Digital twin technology is becoming more common in manufacturing, and food production is starting to see its benefits.
A digital twin is a real-time digital version of a physical process, machine, or production line. It uses live data from equipment and sensors to mirror what is happening on the factory floor.
In food manufacturing, this allows producers to track operations closely. They can monitor cooking times, temperature changes, storage conditions, and packaging performance without interrupting the actual workflow.
This helps teams identify problems early, reduce waste, and maintain consistent quality across batches.
Interest in digital twin systems is increasing across industries. The global market is expected to grow from approximately $24.48 billion in 2025 to $259.32 billion by 2032.

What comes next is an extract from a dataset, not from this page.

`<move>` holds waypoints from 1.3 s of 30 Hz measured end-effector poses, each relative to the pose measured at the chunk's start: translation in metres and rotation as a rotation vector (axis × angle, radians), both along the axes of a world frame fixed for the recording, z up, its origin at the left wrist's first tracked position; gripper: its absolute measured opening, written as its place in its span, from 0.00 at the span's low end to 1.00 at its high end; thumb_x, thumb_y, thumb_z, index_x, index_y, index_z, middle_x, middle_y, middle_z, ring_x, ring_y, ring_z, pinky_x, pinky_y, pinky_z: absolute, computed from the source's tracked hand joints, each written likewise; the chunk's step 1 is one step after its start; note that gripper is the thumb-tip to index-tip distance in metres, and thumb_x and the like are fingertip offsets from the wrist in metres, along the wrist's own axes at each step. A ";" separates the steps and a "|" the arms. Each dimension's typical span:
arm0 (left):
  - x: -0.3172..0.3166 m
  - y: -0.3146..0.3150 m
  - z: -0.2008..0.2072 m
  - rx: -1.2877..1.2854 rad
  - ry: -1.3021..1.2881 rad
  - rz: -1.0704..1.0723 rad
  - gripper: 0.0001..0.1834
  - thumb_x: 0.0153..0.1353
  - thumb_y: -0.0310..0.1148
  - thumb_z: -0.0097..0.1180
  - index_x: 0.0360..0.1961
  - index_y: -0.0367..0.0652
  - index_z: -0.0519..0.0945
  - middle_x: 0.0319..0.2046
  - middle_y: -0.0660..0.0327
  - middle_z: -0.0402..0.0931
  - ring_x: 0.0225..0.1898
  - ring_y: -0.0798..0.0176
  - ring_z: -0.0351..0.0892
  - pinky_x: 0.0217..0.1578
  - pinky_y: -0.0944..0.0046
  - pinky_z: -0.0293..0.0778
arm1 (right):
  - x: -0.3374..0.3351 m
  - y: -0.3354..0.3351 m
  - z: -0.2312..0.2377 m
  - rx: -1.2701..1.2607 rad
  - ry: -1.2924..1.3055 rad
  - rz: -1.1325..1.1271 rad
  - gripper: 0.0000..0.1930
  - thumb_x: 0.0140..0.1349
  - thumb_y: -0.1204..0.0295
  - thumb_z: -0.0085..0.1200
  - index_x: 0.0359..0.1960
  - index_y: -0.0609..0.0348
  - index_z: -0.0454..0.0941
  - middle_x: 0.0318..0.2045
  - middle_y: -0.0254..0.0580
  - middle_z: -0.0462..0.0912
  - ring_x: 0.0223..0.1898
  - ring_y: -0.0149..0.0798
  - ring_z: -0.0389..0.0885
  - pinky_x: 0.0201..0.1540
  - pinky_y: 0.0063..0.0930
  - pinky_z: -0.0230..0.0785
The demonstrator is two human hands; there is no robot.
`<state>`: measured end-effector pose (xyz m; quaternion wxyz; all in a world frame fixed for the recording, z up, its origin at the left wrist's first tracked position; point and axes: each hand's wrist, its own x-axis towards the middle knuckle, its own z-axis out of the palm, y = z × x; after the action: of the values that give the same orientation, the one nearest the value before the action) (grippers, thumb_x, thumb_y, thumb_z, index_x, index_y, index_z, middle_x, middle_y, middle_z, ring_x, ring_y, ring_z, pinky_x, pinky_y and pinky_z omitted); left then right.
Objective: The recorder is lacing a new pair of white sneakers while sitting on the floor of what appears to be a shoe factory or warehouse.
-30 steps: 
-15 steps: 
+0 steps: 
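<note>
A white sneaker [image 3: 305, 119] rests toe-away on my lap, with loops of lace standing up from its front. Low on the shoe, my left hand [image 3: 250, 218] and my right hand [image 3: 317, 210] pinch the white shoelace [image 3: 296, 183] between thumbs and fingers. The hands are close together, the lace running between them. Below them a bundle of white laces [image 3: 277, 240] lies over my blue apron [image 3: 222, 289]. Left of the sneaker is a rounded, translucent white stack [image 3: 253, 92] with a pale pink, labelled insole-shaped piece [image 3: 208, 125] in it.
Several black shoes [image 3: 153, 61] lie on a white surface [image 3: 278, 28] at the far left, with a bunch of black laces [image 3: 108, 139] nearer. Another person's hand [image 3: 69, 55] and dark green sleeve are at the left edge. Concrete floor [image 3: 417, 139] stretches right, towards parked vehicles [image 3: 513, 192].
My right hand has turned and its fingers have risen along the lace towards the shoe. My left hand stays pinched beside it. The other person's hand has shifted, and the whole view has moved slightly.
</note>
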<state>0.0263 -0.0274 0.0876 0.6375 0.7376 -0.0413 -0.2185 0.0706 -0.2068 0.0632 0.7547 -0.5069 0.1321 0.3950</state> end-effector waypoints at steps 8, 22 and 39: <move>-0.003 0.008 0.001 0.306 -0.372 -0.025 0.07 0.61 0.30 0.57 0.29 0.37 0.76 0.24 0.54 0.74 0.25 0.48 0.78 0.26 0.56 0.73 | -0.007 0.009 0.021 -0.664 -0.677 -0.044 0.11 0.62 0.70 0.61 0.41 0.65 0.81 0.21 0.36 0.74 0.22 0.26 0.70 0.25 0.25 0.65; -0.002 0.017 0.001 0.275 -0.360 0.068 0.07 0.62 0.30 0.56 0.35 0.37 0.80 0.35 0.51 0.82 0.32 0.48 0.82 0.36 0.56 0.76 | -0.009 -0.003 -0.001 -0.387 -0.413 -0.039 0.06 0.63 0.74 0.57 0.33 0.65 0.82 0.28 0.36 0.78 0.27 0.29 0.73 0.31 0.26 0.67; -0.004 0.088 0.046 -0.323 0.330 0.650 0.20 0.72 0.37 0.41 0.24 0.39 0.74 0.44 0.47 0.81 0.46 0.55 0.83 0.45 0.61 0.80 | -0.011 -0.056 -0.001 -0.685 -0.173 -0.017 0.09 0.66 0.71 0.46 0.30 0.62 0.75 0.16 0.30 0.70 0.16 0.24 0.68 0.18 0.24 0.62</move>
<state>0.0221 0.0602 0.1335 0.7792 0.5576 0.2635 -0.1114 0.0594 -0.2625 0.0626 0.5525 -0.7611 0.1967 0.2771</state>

For food manufacturers facing pressure to improve efficiency, meet safety standards, and reduce costs, digital twins offer a way to work smarter by understanding and improving processes in real-time.
What is a Digital Twin?
A digital twin is a working model of a physical process or piece of equipment that runs in parallel with the real thing.
It collects data from sensors installed on machines or systems and uses that information to display what is happening in real-time. This includes conditions like temperature, speed, or pressure during production.
The system typically includes sensors for data input, a software model to simulate behavior, and a mechanism to send updates or alerts based on the data’s findings. It helps manufacturers watch how their systems are performing and adjust them as needed.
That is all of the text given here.